Written By: The Hornet - Mar• 06•12

I was having lunch with a friend of mine the other day and inevitably the conversation turned to running.  More specifically, the upcoming season and personal goals we are setting for ourselves.  Quickly she began to compare herself to other runners that we know and pointed out how she could not be “that” fast.  I have heard this kind of talk from many running friends and I find it very frustrating.  People set imaginary boundaries for themselves and will ultimately lumber forward into the season with self imposed mediocrity.

Let me tell you all a little secret.  I am not “that” fast!  Sure, my finish times may show otherwise, but that is because I don’t set self defeating boundaries or tell myself that a certain runner in my age group in uncatchable.   Everyone’s body does have a limit but our mental limit is completely under our control.  The first year of my racing life was made up of all 5k’s and I could not break 23:30 until I started to make up for my lack of speed by racing smarter.  If you keep racing the same finish times, do something different.  Change your strategy, get angry during your short run and use that energy to give you focus and speed.  In a race, throw that Garmin lodestone back in your vehicle, you don’t need it for a 5 or 10k!  Believe in yourself!  Most runners I see are glued to the digital display and are deliberately slowing themselves down because the almighty Garmin has spoken.  You are better off not knowing you are running faster than what you “believe” you can do.

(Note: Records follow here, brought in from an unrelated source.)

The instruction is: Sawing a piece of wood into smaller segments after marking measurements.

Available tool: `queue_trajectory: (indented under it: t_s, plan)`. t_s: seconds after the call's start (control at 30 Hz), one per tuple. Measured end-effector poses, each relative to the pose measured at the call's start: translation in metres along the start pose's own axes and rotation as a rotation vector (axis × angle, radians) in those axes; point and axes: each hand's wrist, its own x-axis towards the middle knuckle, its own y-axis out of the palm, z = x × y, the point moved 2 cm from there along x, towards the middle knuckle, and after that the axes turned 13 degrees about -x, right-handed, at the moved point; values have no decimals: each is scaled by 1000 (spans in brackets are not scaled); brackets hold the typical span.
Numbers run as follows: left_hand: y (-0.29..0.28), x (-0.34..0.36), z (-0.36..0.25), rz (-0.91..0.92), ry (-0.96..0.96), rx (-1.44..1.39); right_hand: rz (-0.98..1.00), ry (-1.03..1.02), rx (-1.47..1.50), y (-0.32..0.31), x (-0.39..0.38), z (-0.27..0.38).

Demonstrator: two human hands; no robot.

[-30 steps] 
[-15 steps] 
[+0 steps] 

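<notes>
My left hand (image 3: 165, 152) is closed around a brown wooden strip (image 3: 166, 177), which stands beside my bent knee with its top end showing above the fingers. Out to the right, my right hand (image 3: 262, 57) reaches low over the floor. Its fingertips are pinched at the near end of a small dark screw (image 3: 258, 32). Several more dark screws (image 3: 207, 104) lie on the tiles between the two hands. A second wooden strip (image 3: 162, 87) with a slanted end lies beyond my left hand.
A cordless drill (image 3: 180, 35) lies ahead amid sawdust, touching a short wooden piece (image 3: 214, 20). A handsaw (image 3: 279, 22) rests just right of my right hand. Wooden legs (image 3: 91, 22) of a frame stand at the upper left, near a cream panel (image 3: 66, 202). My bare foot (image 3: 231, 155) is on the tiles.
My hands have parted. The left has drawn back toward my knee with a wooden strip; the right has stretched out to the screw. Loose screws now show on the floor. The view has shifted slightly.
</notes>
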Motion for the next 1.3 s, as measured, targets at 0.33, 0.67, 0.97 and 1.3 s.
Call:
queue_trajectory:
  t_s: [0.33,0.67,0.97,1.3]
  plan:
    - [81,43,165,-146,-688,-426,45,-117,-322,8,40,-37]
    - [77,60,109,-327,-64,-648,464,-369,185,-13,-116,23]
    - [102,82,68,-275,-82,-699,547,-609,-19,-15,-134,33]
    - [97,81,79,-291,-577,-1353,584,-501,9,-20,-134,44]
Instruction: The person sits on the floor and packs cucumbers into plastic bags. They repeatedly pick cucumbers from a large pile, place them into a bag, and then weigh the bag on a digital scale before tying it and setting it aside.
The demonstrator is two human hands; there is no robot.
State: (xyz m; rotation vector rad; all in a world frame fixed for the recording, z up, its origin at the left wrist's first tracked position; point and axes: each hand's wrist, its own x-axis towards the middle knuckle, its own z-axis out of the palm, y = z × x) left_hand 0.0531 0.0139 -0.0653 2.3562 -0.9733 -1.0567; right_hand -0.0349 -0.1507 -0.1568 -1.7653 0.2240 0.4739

Once I conquered these issues, my old pr was destroyed and a new one was set at 20:05 that same season.

Not every part of running is physical.  In fact, I would go as far as to say that the physical  aspect is only 40%.  The other 60% is made up of strategy, mental focus and strength of character.  You have it within yourselves to accomplish great things yet you hold back, why?  There are some that are born into this world feet first, wearing a pair of racing flats, but they are few and far between.  Most of us are in the same boat and if our bodies hold us back we can still find ways to improve.

For my friend and the countless runners that impose restrictions on their performances I have one question.  I believe in you, your friends and family believe in you, why don’t you believe in you?

“Now if you are going to win any battle you have to do one thing. You have to make the mind run the body. Never let the body tell the mind what to do. The body will always give up. It is always tired morning, noon, and night. But the body is never tired if the mind is not tired. When you were younger the mind could make you dance all night, and the body was never tired…You’ve always got to make the mind take over and keep going.”